● **WHAT TO DO**: Return every line of the listing below, unchanged, from its first line to the line holding "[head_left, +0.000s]", that line included.

● **EXERCISE INPUTS**:
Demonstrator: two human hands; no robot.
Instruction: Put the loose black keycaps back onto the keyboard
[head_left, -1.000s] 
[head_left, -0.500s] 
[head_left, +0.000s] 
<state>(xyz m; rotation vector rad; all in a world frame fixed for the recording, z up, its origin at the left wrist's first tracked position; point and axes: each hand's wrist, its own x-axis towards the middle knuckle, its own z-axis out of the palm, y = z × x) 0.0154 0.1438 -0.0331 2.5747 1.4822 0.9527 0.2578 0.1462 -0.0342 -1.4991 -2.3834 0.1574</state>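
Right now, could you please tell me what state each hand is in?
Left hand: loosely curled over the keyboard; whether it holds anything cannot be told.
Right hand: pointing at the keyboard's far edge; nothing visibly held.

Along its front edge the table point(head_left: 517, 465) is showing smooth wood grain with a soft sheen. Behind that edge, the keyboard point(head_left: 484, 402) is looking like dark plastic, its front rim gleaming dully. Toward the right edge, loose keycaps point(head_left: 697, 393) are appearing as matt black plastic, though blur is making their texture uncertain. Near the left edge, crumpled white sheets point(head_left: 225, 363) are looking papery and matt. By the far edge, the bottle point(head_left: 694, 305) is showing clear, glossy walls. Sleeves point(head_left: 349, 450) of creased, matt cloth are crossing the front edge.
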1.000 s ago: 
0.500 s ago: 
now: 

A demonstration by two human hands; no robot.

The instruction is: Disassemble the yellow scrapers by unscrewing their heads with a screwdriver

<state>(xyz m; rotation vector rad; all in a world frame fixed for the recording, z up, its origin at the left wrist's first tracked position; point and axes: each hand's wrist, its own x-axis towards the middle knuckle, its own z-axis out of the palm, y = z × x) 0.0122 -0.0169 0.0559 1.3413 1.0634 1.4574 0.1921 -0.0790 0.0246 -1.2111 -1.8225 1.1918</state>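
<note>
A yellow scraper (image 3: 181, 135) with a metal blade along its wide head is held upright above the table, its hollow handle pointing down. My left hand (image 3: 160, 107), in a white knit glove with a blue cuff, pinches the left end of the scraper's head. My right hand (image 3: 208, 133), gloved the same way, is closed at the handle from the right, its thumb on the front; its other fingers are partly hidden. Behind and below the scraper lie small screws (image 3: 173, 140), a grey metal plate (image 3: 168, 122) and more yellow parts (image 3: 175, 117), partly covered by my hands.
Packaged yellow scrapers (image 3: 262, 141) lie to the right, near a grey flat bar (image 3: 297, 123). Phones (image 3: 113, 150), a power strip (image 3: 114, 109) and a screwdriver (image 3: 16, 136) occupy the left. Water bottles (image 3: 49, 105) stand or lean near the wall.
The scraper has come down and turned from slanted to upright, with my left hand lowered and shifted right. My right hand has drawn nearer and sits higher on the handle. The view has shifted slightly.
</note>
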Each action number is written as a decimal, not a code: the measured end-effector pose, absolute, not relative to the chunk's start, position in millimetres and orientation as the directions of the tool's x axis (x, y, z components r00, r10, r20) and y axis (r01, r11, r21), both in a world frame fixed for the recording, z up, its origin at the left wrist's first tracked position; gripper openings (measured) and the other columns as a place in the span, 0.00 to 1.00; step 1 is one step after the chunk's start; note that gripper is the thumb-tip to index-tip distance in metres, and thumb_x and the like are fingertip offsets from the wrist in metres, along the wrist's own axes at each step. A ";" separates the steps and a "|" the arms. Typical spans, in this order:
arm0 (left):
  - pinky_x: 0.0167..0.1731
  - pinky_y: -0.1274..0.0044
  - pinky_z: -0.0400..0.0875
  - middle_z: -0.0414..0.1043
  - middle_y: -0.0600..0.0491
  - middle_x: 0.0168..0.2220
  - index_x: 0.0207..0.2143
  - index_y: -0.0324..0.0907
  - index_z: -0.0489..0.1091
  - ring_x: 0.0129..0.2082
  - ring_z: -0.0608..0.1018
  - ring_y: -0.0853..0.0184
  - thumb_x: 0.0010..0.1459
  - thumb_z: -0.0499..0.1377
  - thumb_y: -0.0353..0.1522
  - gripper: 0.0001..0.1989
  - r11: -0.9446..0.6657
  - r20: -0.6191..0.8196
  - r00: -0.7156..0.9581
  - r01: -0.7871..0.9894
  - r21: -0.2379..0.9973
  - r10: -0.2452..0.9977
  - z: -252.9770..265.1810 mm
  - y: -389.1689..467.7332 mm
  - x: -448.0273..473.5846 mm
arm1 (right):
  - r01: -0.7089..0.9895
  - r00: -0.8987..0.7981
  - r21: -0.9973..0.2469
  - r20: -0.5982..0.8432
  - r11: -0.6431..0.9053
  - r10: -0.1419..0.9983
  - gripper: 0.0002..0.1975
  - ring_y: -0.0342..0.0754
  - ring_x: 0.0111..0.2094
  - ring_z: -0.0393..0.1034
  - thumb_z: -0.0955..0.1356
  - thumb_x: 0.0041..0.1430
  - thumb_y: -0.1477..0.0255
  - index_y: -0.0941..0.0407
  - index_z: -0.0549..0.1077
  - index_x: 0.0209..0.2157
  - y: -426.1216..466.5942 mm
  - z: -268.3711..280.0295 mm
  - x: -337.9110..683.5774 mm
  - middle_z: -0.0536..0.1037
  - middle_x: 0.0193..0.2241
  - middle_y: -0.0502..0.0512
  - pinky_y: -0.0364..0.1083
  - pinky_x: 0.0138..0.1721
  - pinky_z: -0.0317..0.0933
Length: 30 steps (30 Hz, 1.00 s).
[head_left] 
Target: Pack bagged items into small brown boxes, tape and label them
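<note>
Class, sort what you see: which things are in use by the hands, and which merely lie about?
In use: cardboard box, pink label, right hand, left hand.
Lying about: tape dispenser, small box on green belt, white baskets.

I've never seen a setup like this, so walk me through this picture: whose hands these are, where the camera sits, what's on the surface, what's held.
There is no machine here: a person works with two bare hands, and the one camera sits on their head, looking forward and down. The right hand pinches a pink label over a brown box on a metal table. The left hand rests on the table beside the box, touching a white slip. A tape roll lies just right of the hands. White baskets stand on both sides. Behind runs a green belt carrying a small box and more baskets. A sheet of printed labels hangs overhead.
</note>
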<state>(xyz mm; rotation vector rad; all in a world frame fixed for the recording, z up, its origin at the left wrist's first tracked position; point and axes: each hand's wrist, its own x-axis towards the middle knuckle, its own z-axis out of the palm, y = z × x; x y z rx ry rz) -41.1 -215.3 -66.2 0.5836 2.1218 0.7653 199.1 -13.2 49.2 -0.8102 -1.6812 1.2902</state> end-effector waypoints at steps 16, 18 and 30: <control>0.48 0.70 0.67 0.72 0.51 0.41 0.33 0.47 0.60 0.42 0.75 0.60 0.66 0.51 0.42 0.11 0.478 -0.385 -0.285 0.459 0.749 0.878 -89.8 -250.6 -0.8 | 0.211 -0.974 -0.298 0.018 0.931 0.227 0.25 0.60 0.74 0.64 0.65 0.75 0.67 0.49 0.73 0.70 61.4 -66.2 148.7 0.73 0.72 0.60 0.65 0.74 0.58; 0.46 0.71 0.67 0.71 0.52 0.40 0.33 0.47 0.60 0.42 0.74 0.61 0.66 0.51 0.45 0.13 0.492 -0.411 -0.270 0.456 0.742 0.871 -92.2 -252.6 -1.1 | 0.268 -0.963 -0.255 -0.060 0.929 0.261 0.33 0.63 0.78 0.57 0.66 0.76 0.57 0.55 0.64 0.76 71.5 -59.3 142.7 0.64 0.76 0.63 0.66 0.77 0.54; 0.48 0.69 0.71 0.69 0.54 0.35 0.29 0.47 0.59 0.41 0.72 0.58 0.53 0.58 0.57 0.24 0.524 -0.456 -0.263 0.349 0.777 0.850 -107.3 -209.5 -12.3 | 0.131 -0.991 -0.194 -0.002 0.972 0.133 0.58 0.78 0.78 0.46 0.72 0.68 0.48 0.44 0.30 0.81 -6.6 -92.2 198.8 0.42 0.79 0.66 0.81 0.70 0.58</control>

● **ANSWER SECTION**:
Demonstrator: two human hands; no robot.
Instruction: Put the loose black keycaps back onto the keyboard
[head_left, -1.000s] 
[head_left, -0.500s] 
[head_left, +0.000s] 

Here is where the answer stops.